The problem: Please reproduce the data below exactly, from the first line to the last.

Collected material:
§

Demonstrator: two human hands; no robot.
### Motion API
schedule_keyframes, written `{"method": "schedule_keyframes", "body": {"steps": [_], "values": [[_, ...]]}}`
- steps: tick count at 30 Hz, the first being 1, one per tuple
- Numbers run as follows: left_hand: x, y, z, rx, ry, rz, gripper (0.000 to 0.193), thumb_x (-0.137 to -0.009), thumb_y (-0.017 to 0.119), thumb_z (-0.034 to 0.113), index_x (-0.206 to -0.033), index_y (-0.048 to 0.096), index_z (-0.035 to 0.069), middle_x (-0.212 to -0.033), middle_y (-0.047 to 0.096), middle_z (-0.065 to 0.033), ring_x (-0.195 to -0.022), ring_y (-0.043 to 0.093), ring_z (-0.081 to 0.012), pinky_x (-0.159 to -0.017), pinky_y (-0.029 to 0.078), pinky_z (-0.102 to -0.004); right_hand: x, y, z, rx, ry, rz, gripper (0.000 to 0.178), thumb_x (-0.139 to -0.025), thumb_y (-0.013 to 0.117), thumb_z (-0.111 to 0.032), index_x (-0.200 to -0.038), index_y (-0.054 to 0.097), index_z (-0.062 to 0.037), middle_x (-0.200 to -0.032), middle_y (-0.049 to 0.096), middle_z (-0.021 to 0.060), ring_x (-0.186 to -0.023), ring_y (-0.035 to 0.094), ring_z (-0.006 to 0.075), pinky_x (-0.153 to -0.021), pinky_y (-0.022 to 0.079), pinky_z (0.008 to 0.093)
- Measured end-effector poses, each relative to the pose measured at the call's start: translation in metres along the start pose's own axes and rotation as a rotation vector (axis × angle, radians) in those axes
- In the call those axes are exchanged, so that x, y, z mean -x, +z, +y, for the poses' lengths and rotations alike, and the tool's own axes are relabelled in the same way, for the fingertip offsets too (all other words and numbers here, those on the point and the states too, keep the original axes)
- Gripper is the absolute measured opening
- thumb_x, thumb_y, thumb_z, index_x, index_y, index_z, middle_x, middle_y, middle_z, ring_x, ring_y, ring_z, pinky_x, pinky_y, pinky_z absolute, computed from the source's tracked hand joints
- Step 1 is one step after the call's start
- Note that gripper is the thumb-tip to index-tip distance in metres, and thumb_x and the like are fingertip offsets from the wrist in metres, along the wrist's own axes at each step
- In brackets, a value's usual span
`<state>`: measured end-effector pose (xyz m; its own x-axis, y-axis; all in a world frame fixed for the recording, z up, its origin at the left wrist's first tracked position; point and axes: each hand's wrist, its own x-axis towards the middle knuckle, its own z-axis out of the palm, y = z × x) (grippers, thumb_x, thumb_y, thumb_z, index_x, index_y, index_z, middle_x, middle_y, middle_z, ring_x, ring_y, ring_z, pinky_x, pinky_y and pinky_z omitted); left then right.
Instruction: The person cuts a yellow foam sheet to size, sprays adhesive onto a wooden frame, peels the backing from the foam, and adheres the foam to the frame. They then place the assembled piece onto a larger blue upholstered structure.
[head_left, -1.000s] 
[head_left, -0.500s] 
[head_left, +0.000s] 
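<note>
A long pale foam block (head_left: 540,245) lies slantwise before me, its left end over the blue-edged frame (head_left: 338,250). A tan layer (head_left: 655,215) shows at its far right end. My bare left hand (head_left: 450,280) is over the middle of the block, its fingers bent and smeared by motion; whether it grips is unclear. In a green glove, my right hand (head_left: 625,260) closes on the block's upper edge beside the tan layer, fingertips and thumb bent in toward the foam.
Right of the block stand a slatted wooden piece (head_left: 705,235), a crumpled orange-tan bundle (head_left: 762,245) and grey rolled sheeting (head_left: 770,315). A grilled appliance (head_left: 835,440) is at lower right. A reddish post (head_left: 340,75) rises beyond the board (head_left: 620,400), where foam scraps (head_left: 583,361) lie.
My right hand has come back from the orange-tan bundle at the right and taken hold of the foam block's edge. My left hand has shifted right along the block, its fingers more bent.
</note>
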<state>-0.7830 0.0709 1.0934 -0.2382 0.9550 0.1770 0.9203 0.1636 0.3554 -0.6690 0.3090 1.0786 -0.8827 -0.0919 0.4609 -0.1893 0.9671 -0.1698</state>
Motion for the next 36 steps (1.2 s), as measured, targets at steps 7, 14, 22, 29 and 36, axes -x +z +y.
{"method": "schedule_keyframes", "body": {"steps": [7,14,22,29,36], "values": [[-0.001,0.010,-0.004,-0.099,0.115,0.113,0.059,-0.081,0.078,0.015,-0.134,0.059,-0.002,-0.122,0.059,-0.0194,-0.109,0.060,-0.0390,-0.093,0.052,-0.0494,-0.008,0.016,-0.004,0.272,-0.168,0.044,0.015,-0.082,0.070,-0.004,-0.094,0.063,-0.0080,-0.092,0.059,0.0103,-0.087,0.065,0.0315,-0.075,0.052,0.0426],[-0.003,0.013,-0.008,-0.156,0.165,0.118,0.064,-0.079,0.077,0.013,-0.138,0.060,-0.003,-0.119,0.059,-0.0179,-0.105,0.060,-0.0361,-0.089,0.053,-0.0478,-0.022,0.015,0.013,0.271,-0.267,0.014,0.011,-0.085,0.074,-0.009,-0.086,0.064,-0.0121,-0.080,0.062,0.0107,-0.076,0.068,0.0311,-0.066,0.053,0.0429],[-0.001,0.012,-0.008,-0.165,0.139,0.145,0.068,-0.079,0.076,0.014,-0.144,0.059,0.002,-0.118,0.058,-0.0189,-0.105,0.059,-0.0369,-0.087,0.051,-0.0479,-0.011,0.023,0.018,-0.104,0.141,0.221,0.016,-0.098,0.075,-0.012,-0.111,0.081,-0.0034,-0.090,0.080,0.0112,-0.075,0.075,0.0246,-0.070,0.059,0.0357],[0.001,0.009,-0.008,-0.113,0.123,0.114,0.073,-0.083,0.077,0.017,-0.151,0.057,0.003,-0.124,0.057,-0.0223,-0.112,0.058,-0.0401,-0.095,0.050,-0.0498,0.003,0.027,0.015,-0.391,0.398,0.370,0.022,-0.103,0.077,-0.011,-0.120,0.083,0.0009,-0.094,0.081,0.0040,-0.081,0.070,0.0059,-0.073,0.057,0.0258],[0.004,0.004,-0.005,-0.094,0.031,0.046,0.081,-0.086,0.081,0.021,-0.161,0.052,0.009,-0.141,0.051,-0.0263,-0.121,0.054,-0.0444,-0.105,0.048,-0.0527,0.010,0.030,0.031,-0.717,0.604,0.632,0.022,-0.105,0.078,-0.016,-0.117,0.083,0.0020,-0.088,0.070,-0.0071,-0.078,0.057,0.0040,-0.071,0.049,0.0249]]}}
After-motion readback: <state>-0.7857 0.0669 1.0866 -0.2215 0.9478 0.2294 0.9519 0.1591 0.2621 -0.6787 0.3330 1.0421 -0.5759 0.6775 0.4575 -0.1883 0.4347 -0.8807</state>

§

Answer area:
Demonstrator: two human hands; no robot.
### Motion API
schedule_keyframes, written `{"method": "schedule_keyframes", "body": {"steps": [_], "values": [[_, ...]]}}`
- steps: tick count at 30 Hz, the first being 1, one per tuple
- Numbers run as follows: left_hand: x, y, z, rx, ry, rz, gripper (0.000 to 0.193), thumb_x (-0.137 to -0.009), thumb_y (-0.017 to 0.119), thumb_z (-0.034 to 0.113), index_x (-0.206 to -0.033), index_y (-0.048 to 0.096), index_z (-0.035 to 0.069), middle_x (-0.212 to -0.033), middle_y (-0.047 to 0.096), middle_z (-0.065 to 0.033), ring_x (-0.195 to -0.022), ring_y (-0.043 to 0.093), ring_z (-0.081 to 0.012), pinky_x (-0.159 to -0.017), pinky_y (-0.029 to 0.078), pinky_z (-0.102 to -0.004); right_hand: x, y, z, rx, ry, rz, gripper (0.000 to 0.178), thumb_x (-0.139 to -0.025), thumb_y (-0.013 to 0.117), thumb_z (-0.111 to 0.032), index_x (-0.200 to -0.038), index_y (-0.054 to 0.097), index_z (-0.062 to 0.037), middle_x (-0.200 to -0.032), middle_y (-0.049 to 0.096), middle_z (-0.021 to 0.060), ring_x (-0.186 to -0.023), ring_y (-0.035 to 0.094), ring_z (-0.006 to 0.075), pinky_x (-0.153 to -0.021), pinky_y (-0.022 to 0.079), pinky_z (0.008 to 0.093)
- Measured end-effector poses, each relative to the pose measured at the call's start: translation in metres along the start pose's own axes and rotation as a rotation vector (axis × angle, radians) in those axes
- In the call those axes are exchanged, so that x, y, z mean -x, +z, +y, for the poses' lengths and rotations alike, and the tool's own axes are relabelled in the same way, for the fingertip offsets too (all other words and numbers here, those on the point and the states too, keep the original axes)
- Gripper is the absolute measured opening
- thumb_x, thumb_y, thumb_z, index_x, index_y, index_z, middle_x, middle_y, middle_z, ring_x, ring_y, ring_z, pinky_x, pinky_y, pinky_z absolute, computed from the source's tracked hand joints
- Step 1 is one step after the call's start
- Note that gripper is the thumb-tip to index-tip distance in metres, and thumb_x and the like are fingertip offsets from the wrist in metres, along the wrist's own axes at each step
- In brackets, a value's usual span
`<state>`: measured end-effector pose (xyz m; its own x-axis, y-axis; all in a world frame fixed for the recording, z up, its origin at the left wrist's first tracked position; point and axes: each hand's wrist, its own x-axis towards the middle knuckle, its own z-axis out of the palm, y = z × x) (grippers, thumb_x, thumb_y, thumb_z, index_x, index_y, index_z, middle_x, middle_y, middle_z, ring_x, ring_y, ring_z, pinky_x, pinky_y and pinky_z omitted); left then right.
Instruction: The person cuts a yellow foam sheet to size, sprays adhesive onto a wooden frame, peels the backing from the foam, and adheres the foam to the frame. They then place the assembled piece onto a larger blue upholstered structure.
[head_left, -1.000s] 
[head_left, -0.500s] 
[head_left, +0.000s] 
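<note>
A long pale foam block (head_left: 540,245) lies slantwise before me, its left end over the blue-edged frame (head_left: 338,250). A tan layer (head_left: 655,215) shows at its far right end. My bare left hand (head_left: 450,280) is over the middle of the block, its fingers bent and smeared by motion; whether it grips is unclear. In a green glove, my right hand (head_left: 625,260) closes on the block's upper edge beside the tan layer, fingertips and thumb bent in toward the foam.
Right of the block stand a slatted wooden piece (head_left: 705,235), a crumpled orange-tan bundle (head_left: 762,245) and grey rolled sheeting (head_left: 770,315). A grilled appliance (head_left: 835,440) is at lower right. A reddish post (head_left: 340,75) rises beyond the board (head_left: 620,400), where foam scraps (head_left: 583,361) lie.
My right hand has come back from the orange-tan bundle at the right and taken hold of the foam block's edge. My left hand has shifted right along the block, its fingers more bent.
</note>
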<state>-0.7830 0.0709 1.0934 -0.2382 0.9550 0.1770 0.9203 0.1636 0.3554 -0.6690 0.3090 1.0786 -0.8827 -0.0919 0.4609 -0.1893 0.9671 -0.1698</state>
Motion for the next 36 steps (1.2 s), as measured, targets at steps 7, 14, 22, 29 and 36, axes -x +z +y.
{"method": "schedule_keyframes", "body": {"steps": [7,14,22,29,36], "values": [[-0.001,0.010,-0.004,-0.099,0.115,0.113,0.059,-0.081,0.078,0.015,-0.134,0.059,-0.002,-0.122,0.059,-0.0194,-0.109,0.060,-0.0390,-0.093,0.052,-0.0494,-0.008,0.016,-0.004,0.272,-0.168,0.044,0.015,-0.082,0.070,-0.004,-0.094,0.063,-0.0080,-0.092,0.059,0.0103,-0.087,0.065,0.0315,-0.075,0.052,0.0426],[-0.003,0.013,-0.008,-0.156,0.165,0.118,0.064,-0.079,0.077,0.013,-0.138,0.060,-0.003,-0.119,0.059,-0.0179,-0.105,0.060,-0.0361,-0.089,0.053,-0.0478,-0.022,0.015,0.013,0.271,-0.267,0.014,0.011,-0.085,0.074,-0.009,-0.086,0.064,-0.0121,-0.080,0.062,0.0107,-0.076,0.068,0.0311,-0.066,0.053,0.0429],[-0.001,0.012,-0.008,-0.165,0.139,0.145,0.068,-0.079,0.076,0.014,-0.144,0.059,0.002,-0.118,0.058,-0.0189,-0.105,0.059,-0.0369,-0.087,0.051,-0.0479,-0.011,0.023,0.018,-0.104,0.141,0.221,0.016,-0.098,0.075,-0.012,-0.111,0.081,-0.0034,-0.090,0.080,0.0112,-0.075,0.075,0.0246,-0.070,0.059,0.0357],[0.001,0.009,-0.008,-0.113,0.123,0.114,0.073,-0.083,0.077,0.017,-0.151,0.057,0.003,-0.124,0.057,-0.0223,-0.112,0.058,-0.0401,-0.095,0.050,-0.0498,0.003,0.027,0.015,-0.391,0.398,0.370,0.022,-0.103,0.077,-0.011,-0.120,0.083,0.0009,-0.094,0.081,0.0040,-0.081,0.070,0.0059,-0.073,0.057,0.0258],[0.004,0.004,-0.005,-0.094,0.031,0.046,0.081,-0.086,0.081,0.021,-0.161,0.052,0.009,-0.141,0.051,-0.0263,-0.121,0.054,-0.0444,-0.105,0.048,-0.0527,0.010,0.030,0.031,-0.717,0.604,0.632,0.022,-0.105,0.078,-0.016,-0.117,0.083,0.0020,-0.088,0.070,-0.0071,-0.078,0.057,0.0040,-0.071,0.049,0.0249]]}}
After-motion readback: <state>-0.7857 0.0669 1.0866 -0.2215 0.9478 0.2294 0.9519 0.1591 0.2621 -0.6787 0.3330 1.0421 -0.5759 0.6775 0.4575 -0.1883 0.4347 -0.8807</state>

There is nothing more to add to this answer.